Definition of Raw Data
Data recorded in the sequence in which they are collected and before they are processed or ranked are called raw data.
Suppose we collect information on the ages (in years) of 50 students selected from a university. The data values, in the order they are collected, are recorded in Table 2.1. For instance, the first student’s age is 21, the second student’s age is 19 (second number in the first row), and so forth. The data in Table 2.1 are quantitative raw data.
Table 2.1 Ages of 50 Students
21 19 24 25 29 34 26 27 37 33 18 20 19 22 19 19 25 22 25 23 25 19 31 19 23 18 23 19 23 26 22 28 21 20 22 22 21 20 19 21 25 23 18 37 27 23 21 25 21 24
Suppose we ask the same 50 students about their student status. The responses of the students are recorded in Table 2.2. In this table, F, SO, J, and SE are the abbreviations for freshman, sophomore, junior, and senior, respectively. This is an example of qualitative (or categorical) raw data.
Table 2.2 Status of 50 Students
J F SO SE J J SE J J J F F J F F F SE SO SE J J F SE SO SO F J F SE SE SO SE J SO SO J J SO F SO SE SE F SE J SO F J SO SO
The data presented in Tables 2.1 and 2.2 are also called ungrouped data. An ungrouped data set contains information on each member of a sample or population individually.
2.2 Organizing and Graphing Qualitative Data
This section discusses how to organize and display qualitative (or categorical) data. Data sets are organized into tables, and data are displayed using graphs.
2.2.1 Frequency Distributions
A sample of 100 students enrolled at a university were asked what they intended to do after graduation. Forty-four said they wanted to work for private companies/businesses, 16 said they wanted to work for the federal government, 23 wanted to work for state or local governments, and 17 intended to start their own businesses. Table 2.3 lists the types of employment and the number of students who intend to engage in each type of employment. In this table, the variable is the type of employment, which is a qualitative variable. The categories (representing the type of employment) listed in the first column are mutually exclusive. In other words, each of the 100 students belongs to one and only one of these categories. The number of students who belong to a certain category is called the frequency of that category. A frequency distribution exhibits how the frequencies are distributed over various categories. Table 2.3 is called a frequency distribution table or simply a frequency table.

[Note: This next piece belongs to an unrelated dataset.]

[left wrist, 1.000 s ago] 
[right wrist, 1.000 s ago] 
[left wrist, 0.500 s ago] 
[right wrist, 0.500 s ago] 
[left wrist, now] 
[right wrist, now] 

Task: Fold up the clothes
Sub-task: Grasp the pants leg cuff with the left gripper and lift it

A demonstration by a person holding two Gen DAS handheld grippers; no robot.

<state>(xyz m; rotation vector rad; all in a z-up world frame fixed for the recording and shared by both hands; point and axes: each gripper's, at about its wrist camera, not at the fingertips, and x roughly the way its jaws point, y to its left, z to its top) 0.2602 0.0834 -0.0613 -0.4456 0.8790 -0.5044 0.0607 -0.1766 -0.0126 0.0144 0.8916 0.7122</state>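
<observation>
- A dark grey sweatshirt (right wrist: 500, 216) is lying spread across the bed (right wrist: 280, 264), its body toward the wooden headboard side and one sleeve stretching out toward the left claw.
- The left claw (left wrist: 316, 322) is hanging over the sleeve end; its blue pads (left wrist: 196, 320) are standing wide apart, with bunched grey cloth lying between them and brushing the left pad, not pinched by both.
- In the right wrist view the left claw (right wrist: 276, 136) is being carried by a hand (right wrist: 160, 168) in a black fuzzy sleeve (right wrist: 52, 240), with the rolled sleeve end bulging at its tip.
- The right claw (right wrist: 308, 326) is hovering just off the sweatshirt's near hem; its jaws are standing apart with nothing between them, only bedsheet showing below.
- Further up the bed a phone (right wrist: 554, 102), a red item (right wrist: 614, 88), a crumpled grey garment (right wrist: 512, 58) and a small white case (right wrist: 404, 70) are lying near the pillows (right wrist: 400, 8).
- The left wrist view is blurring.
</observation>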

Table 2.3 Type of Employment Students Intend to Engage In
Type of Employment Number of Students
Private companies/businesses 44
Federal government 16
State/local government 23
Own business 17
Sum = 100
Definition of Frequency Distribution for Qualitative Data
A frequency distribution for qualitative data lists all categories and the number of elements that belong to each of the categories.
Example 2-1
A sample of 30 employees from large companies was selected, and these employees were asked how stressful their jobs were. The responses of these employees are recorded below where very represents very stressful, somewhat means somewhat stressful, and none stand for not stressful at all.

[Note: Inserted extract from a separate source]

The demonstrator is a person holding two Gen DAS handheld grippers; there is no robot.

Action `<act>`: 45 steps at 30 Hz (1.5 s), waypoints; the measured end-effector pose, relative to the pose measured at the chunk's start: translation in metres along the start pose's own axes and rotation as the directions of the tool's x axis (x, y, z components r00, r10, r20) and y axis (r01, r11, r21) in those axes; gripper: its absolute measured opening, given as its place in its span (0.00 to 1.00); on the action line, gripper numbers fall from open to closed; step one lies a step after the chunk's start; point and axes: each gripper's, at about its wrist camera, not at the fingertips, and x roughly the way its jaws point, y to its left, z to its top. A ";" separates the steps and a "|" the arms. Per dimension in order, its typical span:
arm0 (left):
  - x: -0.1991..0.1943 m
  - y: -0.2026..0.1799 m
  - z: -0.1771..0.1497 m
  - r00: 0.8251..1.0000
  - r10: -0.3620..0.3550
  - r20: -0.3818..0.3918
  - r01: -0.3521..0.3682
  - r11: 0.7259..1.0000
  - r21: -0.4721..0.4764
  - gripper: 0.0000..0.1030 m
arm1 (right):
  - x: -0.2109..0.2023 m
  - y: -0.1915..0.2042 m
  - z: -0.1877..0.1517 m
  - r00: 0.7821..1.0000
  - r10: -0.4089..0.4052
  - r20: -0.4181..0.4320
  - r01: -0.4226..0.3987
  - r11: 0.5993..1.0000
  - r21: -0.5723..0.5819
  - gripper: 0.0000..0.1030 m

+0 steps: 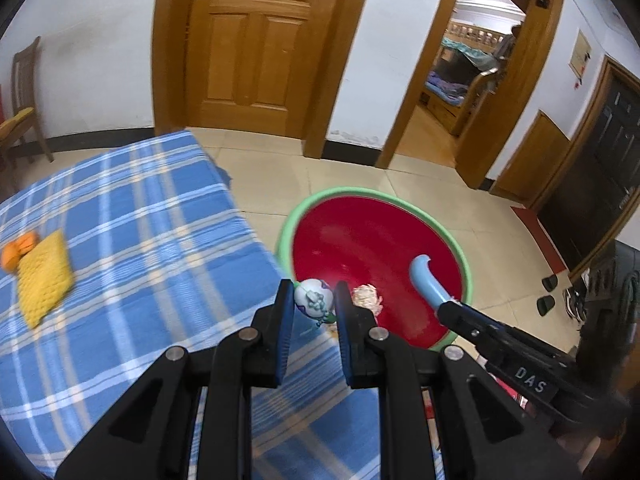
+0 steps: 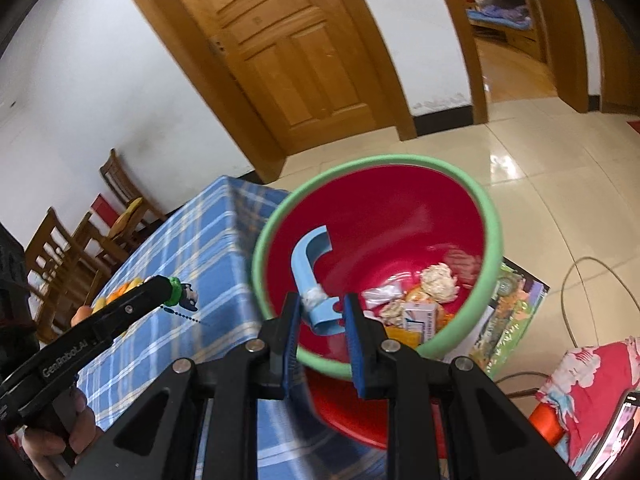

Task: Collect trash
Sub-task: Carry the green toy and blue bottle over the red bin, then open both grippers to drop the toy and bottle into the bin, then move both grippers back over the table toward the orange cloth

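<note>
Right now the left gripper (image 1: 311,300) is clamped on a small white-and-teal round trinket with a beaded chain (image 1: 314,298), jaws only narrowly apart, pads pressing it from both sides. It sits at the edge of the blue plaid tablecloth-covered table (image 1: 140,208), just beside the rim of the red plastic bin with a green rim (image 1: 376,196). From the right wrist view the same trinket (image 2: 186,295) pokes out past the left gripper's tip (image 2: 176,292), chain dangling over the cloth.

The right gripper (image 2: 322,314) pinches a light-blue curved plastic hook-shaped piece (image 2: 308,264) at its lower end — jaws partly closed, the piece rising up over the bin's mouth (image 2: 494,232). In the left view that blue piece (image 1: 426,278) hangs above the red interior.

Inside the bin: a crumpled whitish paper wad (image 2: 440,282), a clear plastic wrapper (image 2: 380,294) and a small printed carton (image 2: 420,318), all at the bottom.

On the table, well apart from the grippers — a yellow knitted cloth (image 1: 44,276) touching an orange item (image 1: 18,252).
</note>
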 end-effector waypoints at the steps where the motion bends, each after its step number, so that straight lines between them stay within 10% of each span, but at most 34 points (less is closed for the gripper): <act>1: 0.004 -0.003 0.000 1.000 -0.006 -0.004 0.006 1.000 0.007 0.19 | 0.002 -0.005 0.001 1.000 -0.006 -0.003 0.006 1.000 0.011 0.24; 16: 0.061 -0.031 0.004 0.995 -0.064 -0.077 0.066 0.997 0.035 0.19 | 0.002 -0.029 0.009 1.000 -0.029 0.004 0.028 0.996 0.081 0.33; 20: 0.060 -0.034 0.007 0.996 -0.060 -0.070 0.063 0.997 0.039 0.39 | -0.003 -0.029 0.012 0.999 -0.033 0.018 0.031 0.996 0.085 0.34; 24: 0.052 -0.031 0.008 0.998 -0.045 -0.053 0.048 0.998 0.048 0.39 | -0.006 -0.026 0.013 0.999 -0.028 0.025 0.026 0.996 0.081 0.35; 45: -0.027 0.076 0.013 0.982 0.187 0.020 -0.186 0.981 -0.063 0.40 | 0.001 0.058 0.007 0.995 0.100 -0.016 -0.100 0.994 -0.045 0.44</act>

somewhat none somewhat very very none
very somewhat somewhat very somewhat somewhat
very somewhat none very none somewhat
somewhat very somewhat somewhat very none
somewhat very very somewhat none somewhat
Construct a frequency distribution table for these data.
Solution
Note that the variable in this example is how stressful is an employee’s job. This variable is classified into three categories: very stressful, somewhat stressful, and not stressful at all. We record these categories in the first column of Table 2.4. Then we read each employee’s response from the given data and mark a tally, denoted by the symbol |, in the second column of Table 2.4 next to the corresponding category. For example, the first employee’s response is that his or her job is somewhat stressful. We show this in the frequency table by marking a tally in the second column next to the category somewhat. Note that the tallies are marked in blocks of five for counting convenience. Finally, we record the total of the tallies for each category in the third column of the table. This column is called the column of frequencies and is usually denoted by f. The sum of the entries in the frequency column gives the sample size or total frequency. In Table 2.4, this total is 30, which is the sample size.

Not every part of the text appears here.